< All Posts

What Is a 3PL and When Should You Use One?

What Is a 3PL and When Should You Use One?
What Is a 3PL and When Should You Use One?
Written by:
Three connected circles forming a molecular structure icon on a dark blue background, with two blue circles and one grey circle linked by grey and white lines.
Written by:
Trace Insights
Publish Date:
Mar 2026
Topic Tag:
People & Perspectives

Ready to turn insight into action?

We help organisations transform ideas into measurable results with strategies that work in the real world. Let’s talk about how we can solve your most complex supply chain challenges.

Trace Logo

A 3PL — third-party logistics provider — is an external company that manages some or all of your logistics operations on your behalf. They might operate your warehouse, run your transport, manage your inventory, or handle the full end-to-end movement of goods from supplier to customer.

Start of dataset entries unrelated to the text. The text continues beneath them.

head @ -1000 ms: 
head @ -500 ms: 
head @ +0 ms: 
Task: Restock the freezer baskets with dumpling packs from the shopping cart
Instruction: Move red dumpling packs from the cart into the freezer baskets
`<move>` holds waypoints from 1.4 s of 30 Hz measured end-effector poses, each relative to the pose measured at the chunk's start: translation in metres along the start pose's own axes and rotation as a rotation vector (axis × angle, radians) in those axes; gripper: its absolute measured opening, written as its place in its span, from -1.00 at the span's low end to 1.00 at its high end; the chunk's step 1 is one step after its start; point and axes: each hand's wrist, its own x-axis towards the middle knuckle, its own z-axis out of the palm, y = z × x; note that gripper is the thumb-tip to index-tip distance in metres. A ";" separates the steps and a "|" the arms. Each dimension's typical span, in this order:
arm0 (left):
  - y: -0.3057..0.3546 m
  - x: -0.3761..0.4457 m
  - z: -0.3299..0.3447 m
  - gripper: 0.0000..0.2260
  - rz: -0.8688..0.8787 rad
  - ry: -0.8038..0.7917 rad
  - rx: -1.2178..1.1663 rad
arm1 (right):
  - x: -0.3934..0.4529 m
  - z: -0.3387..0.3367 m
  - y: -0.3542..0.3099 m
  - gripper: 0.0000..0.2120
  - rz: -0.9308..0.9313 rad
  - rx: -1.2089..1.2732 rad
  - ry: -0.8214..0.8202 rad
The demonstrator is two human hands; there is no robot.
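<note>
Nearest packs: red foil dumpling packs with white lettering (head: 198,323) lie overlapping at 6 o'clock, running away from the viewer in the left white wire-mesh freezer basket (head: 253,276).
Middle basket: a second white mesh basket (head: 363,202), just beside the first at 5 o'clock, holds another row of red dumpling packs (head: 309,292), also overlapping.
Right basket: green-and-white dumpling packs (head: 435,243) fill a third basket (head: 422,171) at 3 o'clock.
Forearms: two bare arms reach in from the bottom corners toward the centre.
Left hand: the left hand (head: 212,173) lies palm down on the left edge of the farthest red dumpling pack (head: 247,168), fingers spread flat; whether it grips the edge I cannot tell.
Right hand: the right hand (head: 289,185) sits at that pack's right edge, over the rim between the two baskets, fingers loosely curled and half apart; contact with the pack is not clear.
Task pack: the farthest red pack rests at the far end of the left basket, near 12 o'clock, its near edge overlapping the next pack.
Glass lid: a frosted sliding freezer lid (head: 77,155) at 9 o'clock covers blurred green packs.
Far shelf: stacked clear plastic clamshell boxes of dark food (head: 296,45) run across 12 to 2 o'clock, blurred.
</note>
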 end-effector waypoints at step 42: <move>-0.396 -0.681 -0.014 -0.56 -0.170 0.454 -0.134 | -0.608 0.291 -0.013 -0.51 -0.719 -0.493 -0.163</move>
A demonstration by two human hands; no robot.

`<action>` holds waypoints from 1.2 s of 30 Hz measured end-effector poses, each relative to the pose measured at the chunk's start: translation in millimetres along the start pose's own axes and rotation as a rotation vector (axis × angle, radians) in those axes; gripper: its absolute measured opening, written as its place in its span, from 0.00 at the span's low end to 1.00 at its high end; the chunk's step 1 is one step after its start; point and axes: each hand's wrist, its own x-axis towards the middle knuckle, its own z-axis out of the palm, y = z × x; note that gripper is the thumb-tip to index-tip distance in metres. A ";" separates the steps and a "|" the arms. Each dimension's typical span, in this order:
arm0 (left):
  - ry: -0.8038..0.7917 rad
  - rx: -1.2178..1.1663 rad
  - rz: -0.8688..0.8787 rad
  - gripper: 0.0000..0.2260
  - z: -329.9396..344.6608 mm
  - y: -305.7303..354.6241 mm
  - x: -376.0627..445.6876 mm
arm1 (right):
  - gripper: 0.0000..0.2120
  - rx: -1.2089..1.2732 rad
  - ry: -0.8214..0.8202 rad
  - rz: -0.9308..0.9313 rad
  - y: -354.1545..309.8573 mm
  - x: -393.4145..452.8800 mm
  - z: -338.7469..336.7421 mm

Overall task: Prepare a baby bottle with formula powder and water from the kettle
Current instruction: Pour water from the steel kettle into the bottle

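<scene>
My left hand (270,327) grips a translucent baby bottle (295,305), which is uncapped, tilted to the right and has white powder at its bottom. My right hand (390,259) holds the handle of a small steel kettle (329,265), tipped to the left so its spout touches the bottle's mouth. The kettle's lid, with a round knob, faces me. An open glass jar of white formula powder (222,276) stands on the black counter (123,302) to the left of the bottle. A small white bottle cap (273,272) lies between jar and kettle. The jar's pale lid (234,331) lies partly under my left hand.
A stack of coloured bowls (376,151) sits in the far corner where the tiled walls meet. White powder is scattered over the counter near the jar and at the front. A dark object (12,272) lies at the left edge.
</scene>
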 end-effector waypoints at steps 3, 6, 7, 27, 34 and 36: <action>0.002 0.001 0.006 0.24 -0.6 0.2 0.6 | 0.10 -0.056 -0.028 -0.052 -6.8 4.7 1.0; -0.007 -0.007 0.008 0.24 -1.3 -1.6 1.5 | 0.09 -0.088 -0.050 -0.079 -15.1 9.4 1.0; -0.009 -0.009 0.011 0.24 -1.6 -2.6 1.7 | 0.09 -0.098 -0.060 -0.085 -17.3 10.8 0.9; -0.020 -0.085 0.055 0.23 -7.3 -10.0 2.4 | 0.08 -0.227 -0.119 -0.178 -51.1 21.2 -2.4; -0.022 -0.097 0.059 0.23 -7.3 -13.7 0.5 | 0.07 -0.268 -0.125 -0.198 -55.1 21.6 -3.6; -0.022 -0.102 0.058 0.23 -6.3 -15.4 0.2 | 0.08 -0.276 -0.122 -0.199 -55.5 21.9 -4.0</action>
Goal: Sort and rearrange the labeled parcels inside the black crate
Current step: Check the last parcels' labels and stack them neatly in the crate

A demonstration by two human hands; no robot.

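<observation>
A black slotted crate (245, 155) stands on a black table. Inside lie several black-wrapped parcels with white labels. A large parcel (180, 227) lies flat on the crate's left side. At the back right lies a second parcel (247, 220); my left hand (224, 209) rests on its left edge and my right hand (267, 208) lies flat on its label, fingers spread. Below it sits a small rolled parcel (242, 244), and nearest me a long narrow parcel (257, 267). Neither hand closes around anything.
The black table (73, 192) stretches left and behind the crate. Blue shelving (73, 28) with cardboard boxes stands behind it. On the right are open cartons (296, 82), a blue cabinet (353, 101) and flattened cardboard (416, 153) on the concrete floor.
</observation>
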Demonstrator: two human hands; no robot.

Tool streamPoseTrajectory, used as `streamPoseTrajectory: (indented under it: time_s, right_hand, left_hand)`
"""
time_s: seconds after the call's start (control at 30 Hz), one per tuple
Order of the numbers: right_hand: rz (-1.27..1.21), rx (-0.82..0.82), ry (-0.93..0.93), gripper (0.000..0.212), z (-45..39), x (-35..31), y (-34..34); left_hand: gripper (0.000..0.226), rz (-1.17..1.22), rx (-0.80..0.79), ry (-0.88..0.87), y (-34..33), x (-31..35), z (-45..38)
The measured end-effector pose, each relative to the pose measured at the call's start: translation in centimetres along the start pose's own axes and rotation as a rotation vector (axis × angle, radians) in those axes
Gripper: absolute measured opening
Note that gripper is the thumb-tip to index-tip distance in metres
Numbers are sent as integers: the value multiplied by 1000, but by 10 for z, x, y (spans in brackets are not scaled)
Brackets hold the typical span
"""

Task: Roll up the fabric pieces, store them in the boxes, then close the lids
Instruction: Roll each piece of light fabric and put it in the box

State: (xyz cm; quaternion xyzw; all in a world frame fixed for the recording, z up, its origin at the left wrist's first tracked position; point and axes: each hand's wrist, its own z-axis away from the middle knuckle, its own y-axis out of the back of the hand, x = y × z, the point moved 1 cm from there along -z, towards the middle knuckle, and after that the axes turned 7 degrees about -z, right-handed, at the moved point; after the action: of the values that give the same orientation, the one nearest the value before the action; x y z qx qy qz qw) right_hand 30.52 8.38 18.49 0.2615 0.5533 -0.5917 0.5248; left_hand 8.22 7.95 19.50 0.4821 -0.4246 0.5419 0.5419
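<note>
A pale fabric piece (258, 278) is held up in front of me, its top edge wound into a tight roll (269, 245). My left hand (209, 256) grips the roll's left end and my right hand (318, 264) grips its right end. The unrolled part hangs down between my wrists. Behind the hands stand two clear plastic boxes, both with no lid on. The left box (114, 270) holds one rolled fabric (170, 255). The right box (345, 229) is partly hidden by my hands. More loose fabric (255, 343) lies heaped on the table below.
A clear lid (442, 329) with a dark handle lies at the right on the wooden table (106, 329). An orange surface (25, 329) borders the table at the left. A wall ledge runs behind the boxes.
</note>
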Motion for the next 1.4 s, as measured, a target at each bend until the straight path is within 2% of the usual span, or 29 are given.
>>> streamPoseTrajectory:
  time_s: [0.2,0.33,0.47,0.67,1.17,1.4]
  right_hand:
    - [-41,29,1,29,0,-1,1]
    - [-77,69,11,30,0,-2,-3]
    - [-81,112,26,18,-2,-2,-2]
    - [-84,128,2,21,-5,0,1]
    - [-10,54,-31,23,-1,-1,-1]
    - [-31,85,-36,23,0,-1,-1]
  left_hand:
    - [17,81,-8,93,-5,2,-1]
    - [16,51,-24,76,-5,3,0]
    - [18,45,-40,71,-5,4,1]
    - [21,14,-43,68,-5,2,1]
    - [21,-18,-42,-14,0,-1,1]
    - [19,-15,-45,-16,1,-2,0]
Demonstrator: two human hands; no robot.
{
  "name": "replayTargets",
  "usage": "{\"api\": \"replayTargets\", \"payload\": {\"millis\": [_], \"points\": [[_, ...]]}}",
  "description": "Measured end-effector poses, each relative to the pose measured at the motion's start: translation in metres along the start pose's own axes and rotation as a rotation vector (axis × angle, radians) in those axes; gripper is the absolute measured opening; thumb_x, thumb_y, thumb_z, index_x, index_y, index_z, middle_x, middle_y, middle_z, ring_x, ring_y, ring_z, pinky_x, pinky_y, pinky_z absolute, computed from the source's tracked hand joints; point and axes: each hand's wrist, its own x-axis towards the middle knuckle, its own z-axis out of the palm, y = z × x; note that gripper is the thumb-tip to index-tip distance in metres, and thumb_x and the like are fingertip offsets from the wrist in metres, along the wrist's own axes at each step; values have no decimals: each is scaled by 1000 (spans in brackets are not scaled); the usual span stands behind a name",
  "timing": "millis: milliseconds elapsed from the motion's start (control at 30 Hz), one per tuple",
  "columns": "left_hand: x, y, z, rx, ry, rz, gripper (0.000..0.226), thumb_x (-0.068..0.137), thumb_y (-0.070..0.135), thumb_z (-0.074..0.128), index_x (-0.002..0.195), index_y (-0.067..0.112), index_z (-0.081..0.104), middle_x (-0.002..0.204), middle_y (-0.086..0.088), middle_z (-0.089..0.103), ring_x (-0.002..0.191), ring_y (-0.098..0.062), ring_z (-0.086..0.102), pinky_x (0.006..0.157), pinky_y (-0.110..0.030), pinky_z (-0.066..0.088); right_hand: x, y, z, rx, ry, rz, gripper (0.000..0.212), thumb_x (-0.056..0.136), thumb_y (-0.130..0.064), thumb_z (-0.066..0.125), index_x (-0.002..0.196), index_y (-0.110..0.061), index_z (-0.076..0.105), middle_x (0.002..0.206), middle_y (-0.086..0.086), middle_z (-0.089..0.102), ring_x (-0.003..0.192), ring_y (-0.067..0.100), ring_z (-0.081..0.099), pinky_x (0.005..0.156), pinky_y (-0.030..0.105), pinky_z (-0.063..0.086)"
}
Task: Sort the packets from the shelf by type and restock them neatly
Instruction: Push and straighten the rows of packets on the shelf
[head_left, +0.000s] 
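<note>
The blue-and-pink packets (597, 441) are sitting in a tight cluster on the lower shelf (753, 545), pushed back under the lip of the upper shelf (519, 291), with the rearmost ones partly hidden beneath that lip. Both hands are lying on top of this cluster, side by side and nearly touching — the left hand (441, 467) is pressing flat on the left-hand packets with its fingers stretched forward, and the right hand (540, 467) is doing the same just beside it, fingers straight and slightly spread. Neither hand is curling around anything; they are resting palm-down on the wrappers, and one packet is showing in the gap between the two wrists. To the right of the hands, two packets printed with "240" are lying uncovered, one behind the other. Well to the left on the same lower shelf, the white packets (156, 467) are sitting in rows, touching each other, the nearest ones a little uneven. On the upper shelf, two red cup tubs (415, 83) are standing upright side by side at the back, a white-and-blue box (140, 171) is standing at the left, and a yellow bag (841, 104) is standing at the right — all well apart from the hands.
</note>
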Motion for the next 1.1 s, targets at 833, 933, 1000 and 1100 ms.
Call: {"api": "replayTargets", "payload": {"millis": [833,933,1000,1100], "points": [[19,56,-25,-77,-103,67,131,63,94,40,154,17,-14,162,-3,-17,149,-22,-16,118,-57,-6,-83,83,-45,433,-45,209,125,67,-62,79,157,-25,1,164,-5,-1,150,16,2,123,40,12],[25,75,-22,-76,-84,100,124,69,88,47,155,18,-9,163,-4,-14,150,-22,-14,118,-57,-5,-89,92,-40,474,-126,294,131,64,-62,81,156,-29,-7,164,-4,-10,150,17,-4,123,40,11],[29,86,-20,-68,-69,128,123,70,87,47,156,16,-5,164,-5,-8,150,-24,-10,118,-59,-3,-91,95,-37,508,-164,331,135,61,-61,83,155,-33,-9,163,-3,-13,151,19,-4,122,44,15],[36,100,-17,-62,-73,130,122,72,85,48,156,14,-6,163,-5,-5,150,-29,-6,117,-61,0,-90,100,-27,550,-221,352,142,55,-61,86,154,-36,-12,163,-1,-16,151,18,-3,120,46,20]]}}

For many Australian businesses, a 3PL relationship is one of the most important commercial relationships they manage. Getting the decision right — whether to use one, which one, and on what terms — has a direct and material impact on cost, service, and supply chain resilience.

What a 3PL Actually Does

The term covers a wide range of services. At its broadest, a 3PL might manage:

Warehousing and storage. Operating a facility that receives, stores, and despatches your inventory. This can be a dedicated facility exclusively for your operation, a shared-user facility where your inventory sits alongside other clients', or a hybrid.

Pick, pack and despatch. Fulfilling orders — picking from storage, packing to specification, and despatching to customers or stores. For e-commerce businesses, this is typically the core 3PL service.

Transport management. Managing carrier relationships, booking freight, and coordinating inbound and outbound transport movements on your behalf.

Value-added services. Kitting, labelling, rework, quality inspection, returns processing, and co-packing — services that sit between storage and the end customer and are performed at the 3PL's facility.

Technology and visibility. Most credible 3PLs operate a Warehouse Management System (WMS) and offer client-facing visibility tools — portals or dashboards that give you real-time inventory, order status, and DIFOT data.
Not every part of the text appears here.